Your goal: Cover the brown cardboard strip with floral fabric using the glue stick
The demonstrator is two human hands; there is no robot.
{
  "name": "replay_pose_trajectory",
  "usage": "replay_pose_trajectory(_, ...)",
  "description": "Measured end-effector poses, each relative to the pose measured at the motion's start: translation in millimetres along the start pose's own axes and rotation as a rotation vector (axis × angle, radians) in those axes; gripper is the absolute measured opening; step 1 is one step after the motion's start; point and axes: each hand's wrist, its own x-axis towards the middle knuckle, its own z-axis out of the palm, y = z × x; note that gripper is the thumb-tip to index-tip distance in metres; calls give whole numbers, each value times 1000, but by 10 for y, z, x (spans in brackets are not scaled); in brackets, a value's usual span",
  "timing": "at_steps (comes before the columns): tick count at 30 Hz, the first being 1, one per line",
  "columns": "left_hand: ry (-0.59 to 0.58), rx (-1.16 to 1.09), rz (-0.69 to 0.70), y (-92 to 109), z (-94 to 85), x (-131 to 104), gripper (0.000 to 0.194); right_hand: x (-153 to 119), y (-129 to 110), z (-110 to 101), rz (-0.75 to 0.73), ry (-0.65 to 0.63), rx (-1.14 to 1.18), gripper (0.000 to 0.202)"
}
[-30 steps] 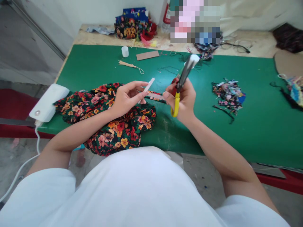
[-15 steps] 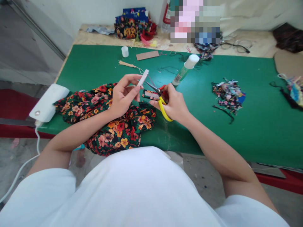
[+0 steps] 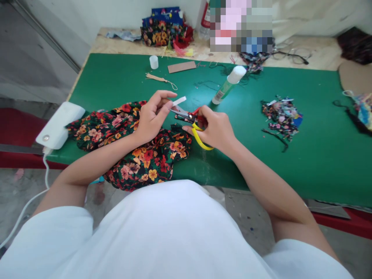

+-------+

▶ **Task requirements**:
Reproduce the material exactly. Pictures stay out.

▶ **Expected answer**:
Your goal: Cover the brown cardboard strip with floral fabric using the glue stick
The demonstrator is two human hands; there is no robot.
{
  "name": "replay_pose_trajectory",
  "usage": "replay_pose_trajectory(_, ...)",
  "description": "Measured end-effector poses, each relative to the pose measured at the motion's start: translation in millimetres along the start pose's own axes and rotation as a rotation vector (axis × angle, radians) in those axes; gripper is the absolute measured opening; step 1 is one step after the motion's start; point and axes: each hand's wrist, its own x-axis towards the middle knuckle, its own z-axis out of the palm, y = z × x; note that gripper is the thumb-tip to index-tip distance in metres; calls give whole numbers, each value times 1000, but by 10 for y, z, x (spans in brackets are not scaled); in brackets, a value's usual span",
  "timing": "at_steps (comes before the columns): tick count at 30 Hz, the first being 1, one per line",
  "columns": "left_hand: ry (-0.59 to 0.58), rx (-1.16 to 1.09), rz (-0.69 to 0.70), y (-92 to 109), z (-94 to 85), x (-131 to 104), gripper (0.000 to 0.194); right_hand: x (-153 to 119), y (-129 to 110), z (-110 to 101), rz (-0.75 to 0.73), ry (-0.65 to 0.63), rx (-1.14 to 1.18), gripper (0.000 to 0.202)"
}
[-30 steps] 
[-15 steps] 
[+0 steps] 

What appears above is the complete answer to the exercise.